_Activity_.
Return the lines beginning at the one that contains "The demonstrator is" and continuing to the end of the entries, including both ends, exactly as written and nothing else.
---------- Excerpted records ----------
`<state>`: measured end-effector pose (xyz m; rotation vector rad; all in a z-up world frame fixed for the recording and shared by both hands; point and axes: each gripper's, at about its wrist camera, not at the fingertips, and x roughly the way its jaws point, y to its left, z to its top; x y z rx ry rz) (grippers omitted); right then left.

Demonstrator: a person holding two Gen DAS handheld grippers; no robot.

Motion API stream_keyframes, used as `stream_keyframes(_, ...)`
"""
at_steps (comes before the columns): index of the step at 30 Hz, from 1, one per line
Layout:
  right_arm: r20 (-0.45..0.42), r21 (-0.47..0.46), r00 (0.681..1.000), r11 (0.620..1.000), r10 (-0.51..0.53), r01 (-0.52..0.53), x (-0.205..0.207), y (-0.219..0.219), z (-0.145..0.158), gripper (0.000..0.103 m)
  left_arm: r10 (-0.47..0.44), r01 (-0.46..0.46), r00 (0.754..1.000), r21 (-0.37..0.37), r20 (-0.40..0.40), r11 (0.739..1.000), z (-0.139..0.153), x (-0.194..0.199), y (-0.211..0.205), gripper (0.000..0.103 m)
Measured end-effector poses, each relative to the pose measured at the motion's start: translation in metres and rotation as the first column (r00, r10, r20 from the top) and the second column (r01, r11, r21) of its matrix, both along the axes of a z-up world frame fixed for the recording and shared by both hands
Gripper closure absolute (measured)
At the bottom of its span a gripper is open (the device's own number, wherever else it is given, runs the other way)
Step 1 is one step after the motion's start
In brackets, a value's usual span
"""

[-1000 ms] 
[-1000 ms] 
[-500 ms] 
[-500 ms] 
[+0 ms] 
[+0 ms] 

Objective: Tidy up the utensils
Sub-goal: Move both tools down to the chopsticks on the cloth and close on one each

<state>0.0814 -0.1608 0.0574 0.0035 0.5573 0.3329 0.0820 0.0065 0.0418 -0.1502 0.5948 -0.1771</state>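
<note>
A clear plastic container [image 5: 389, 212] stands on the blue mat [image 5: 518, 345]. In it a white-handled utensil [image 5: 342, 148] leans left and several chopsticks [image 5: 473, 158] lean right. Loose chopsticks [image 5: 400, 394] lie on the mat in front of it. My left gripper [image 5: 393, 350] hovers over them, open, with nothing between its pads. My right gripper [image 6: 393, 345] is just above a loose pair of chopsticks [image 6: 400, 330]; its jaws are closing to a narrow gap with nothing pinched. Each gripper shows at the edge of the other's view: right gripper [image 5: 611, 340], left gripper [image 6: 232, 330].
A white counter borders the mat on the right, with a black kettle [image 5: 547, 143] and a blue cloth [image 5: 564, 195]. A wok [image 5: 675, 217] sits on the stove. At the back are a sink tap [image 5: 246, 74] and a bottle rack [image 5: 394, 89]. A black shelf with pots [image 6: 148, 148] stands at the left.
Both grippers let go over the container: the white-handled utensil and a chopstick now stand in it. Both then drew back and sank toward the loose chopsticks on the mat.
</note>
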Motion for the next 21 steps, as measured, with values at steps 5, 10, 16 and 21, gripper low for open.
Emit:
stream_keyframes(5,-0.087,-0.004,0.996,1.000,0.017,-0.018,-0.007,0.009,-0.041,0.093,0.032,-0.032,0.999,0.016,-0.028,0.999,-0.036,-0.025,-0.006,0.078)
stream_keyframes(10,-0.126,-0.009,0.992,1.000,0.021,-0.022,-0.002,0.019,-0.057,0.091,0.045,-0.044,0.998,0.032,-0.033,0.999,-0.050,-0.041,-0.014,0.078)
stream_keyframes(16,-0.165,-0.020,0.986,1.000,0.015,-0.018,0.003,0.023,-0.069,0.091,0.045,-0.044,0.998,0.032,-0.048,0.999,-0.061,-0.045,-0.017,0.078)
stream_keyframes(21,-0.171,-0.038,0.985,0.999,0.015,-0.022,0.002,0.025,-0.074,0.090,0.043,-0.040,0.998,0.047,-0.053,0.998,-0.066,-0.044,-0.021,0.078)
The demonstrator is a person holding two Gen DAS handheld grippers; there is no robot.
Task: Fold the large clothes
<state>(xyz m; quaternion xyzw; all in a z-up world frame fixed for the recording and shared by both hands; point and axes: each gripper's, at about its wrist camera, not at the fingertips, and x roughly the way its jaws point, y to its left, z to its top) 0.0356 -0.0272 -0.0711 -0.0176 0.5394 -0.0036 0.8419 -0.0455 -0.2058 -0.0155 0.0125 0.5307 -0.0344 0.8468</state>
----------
_Result of the exercise_.
The demonstrator is a person holding two Gen DAS handheld grippers; there is no robot.
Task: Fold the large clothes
<state>(xyz m; quaternion xyzw; all in a z-up world frame fixed for the recording and shared by both hands; point and axes: each gripper's, at about its wrist camera, not at the fingertips, and x roughly the way its jaws point, y to its left, z to its top) 0.0356 -0.0272 -0.0711 -0.0176 0.5394 -0.0036 0.8419 -0.0455 -0.2058 -0.0155 0.0125 0.5307 -0.0344 0.8468</state>

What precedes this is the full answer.